Our website sapience.net promotes the Sapience brand. We have built up a significant social media presence with weekly blogs from ‘Sapience Guru’ on topics related to organization productivity and employee work-life balance, client video testimonials in which CEOs, managers and employees talk of how Sapience benefits them, regular opinion polls and surveys, and contributions to third party websites. We use search engine optimization, advertisements on Google and multiple media coverage to help Sapience become a recognized player in employee productivity space, initially in India and eventually across the globe. We conduct webinars and publish quarterly newsletters to customers and prospects. Customers have access to Sapience Knowledge Centre with FAQs related to the product, product usage videos, whitepapers, case studies, and best practices to derive maximum gains from Sapience.

Sapience ranks in the Top 5 links on google.in when you search for employee productivity. We intend to achieve a similar ranking on google.com by end 2014.
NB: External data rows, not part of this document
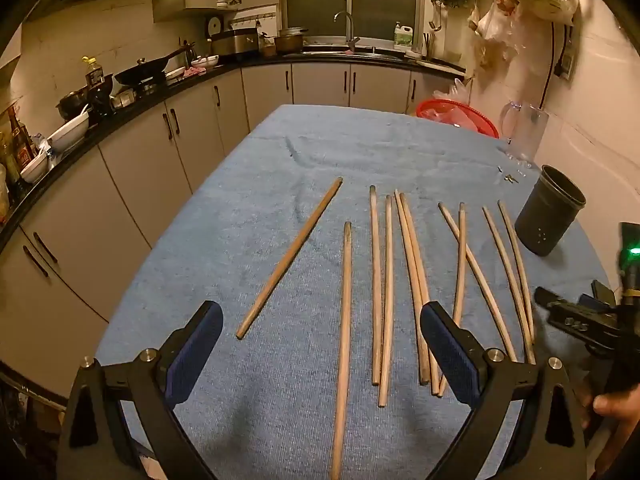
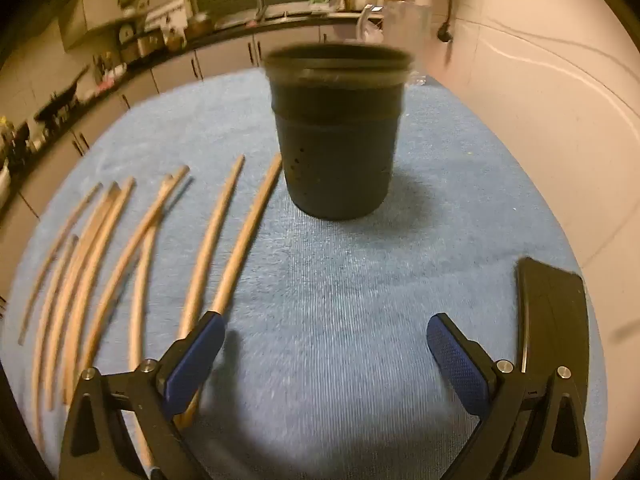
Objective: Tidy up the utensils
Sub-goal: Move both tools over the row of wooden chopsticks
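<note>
Left gripper (image 1: pixel 322 334): jaws released, spread wide, nothing between the pads. Ten wooden chopsticks (image 1: pixel 376 284) lie flat on the blue-towelled tabletop (image 1: pixel 248 216), fanned out ahead of and between the jaws; one chopstick (image 1: pixel 345 344) runs through the gap, untouched. Dark cylindrical holder (image 1: pixel 550 212) stands upright, far right of these jaws.

Right gripper (image 2: pixel 324 338): jaws released, empty, angled down at the towel. Holder (image 2: pixel 338 136) directly ahead of the jaws, apart from them. Chopsticks (image 2: pixel 244 240) to the left; the nearest passes under the left finger (image 2: pixel 196 356). Right-wrist view blurred.
</note>
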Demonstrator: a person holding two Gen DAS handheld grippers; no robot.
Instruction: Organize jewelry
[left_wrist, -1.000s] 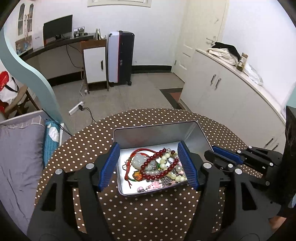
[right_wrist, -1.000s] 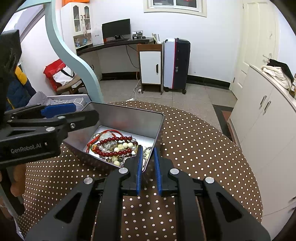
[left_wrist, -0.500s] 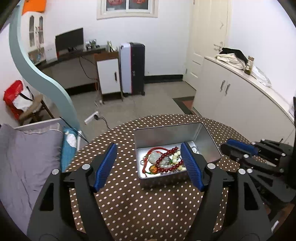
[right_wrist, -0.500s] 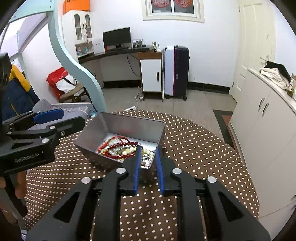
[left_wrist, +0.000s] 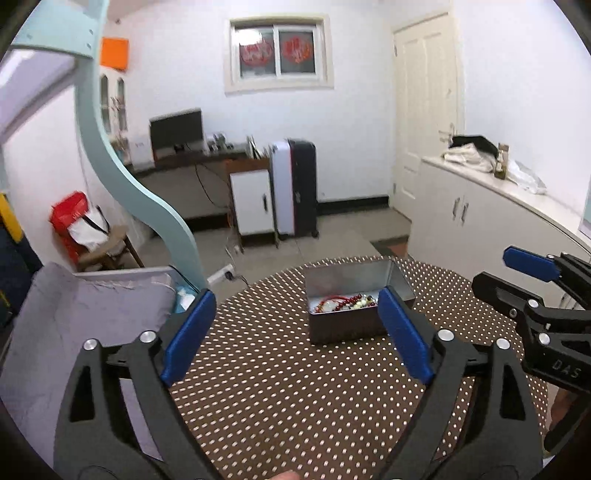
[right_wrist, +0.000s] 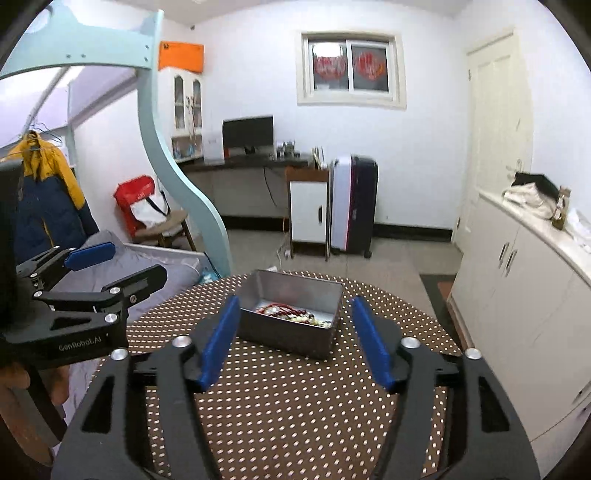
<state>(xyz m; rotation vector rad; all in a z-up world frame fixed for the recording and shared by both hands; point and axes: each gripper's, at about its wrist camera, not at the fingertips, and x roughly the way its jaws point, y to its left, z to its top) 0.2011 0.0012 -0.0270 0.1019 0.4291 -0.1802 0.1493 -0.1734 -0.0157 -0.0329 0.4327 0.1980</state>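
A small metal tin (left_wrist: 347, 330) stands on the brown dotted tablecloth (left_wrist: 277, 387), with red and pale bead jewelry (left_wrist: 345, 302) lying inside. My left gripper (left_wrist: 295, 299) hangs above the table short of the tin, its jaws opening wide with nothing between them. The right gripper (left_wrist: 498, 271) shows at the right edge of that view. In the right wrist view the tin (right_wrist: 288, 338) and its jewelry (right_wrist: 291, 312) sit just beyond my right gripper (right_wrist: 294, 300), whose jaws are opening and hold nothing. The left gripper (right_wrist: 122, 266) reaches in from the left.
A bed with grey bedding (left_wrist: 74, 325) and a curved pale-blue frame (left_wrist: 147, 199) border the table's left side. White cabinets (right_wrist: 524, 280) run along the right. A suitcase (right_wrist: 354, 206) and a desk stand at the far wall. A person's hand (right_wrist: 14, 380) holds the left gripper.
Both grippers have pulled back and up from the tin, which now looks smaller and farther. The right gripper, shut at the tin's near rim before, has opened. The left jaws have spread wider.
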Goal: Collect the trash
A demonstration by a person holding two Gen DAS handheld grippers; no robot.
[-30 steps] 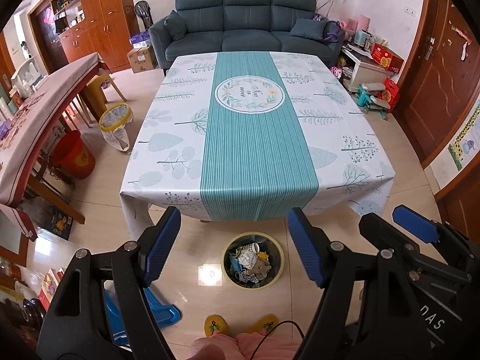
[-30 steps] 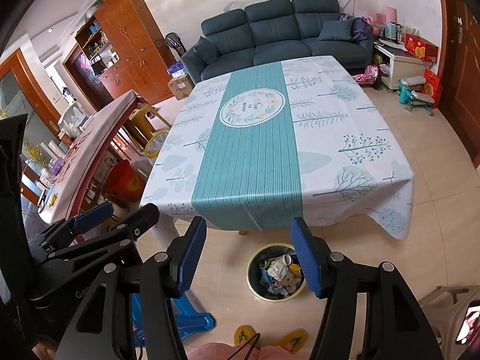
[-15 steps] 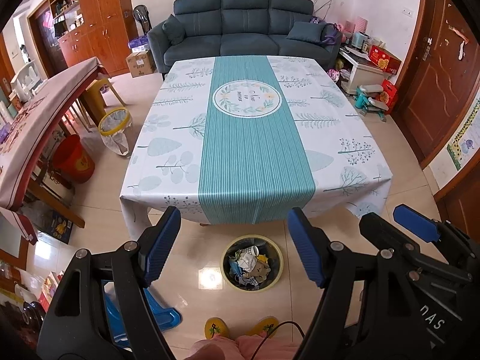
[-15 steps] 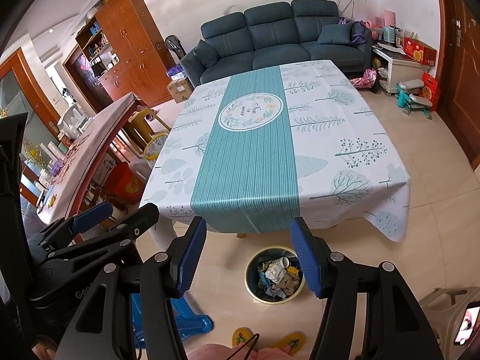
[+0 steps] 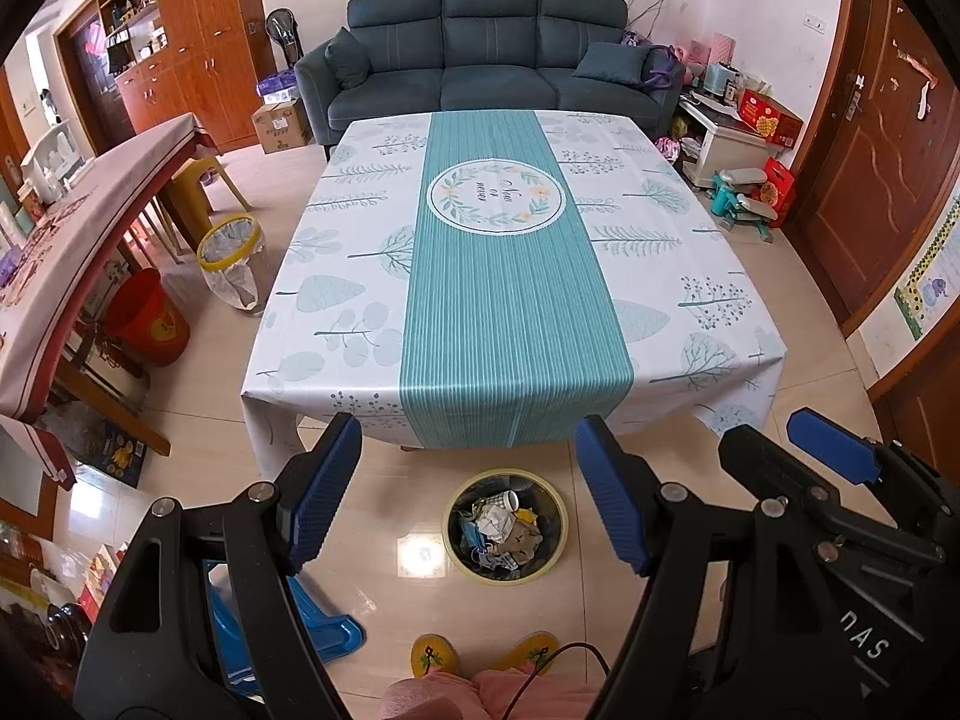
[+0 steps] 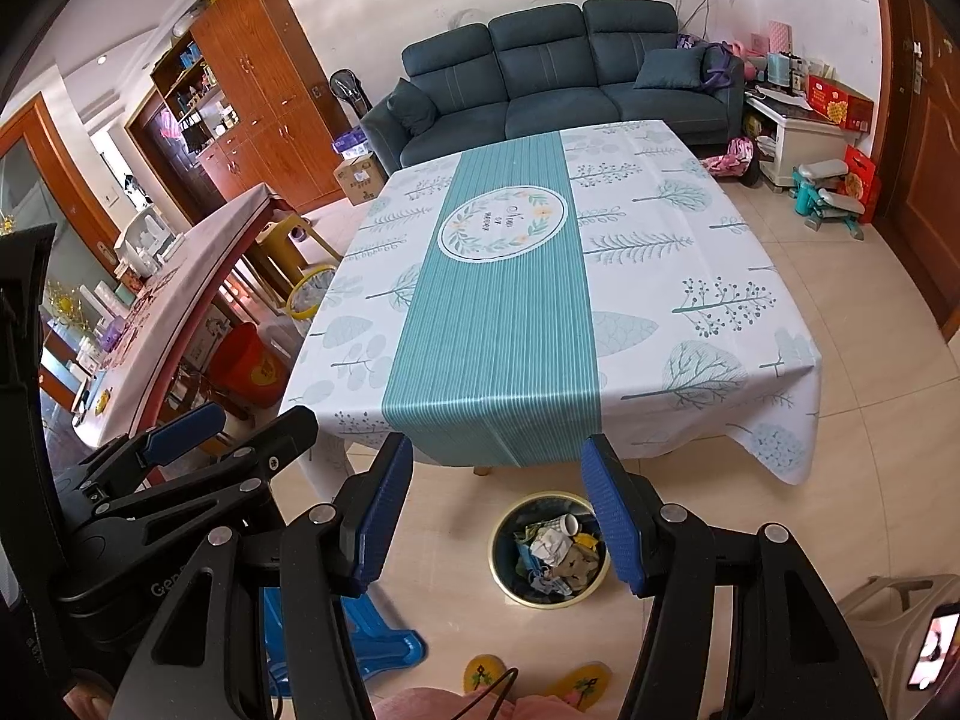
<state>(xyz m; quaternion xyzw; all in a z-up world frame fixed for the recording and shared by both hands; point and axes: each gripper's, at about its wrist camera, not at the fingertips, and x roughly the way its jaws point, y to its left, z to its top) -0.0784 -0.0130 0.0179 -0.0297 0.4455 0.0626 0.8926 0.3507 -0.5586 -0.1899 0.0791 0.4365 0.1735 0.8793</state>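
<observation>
Grippers both held above the floor at the near edge of the table, angled down. Left gripper (image 5: 468,492): jaws spread wide, blue pads well apart, nothing between them, touching nothing. Right gripper (image 6: 498,516): jaws also wide, a little narrower, empty, touching nothing. In the left wrist view the right gripper shows at lower right; in the right wrist view the left gripper shows at lower left.

Trash bin (image 5: 558,546), round with a yellow rim, stands on the tiled floor just in front of the table's near edge, framed between the pads in both views. Trash (image 5: 501,531) fills it: a white paper cup on its side, crumpled paper, blue and yellow scraps, a brown piece.

Table (image 5: 336,312) wears a white leaf-print cloth with a teal striped runner down the middle and a round wreath emblem.

Surroundings: dark blue sofa (image 5: 492,54) beyond the far end. Second bin (image 5: 231,240) with a yellow rim and clear liner on the floor left of the table, near a red bucket (image 5: 147,315). Long side table (image 5: 72,222) along the left. Blue plastic stool (image 5: 318,630) on the floor under the left gripper. Person's yellow slippers (image 5: 435,654) and pink trouser legs at the bottom edge, close to the trash bin.
</observation>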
With a 100,000+ user base Sapience has been recognized as an innovative product and a rising star by Dun & Bradstreet, Frost and Sullivan, IDG Channel World, and Economic Times. Several media channels, including ET Now, Economic Times, Mint, Hindu Business Line, Entrepreneur India and SME have featured us. We have contributed articles and been interviewed by many online portals such as Sandhill.com; xconomy.com, startupcentral.in, productnation.in, yourstory.in and 1mby1m.com. All of this resulted into significant increase in the product popularity.

CE:  Thank you for your time. Any message for our readers?

Madhukar: Thanks for talking to me. What matters the most is whether you are enjoying the journey or not.

My message to the readers is to follow your passion and be ready to take risk. This message is particularly relevant in India. We are transitioning from times of scarcity when earning your livelihood was the highest priority, to times of opportunities. Be ready to grab them.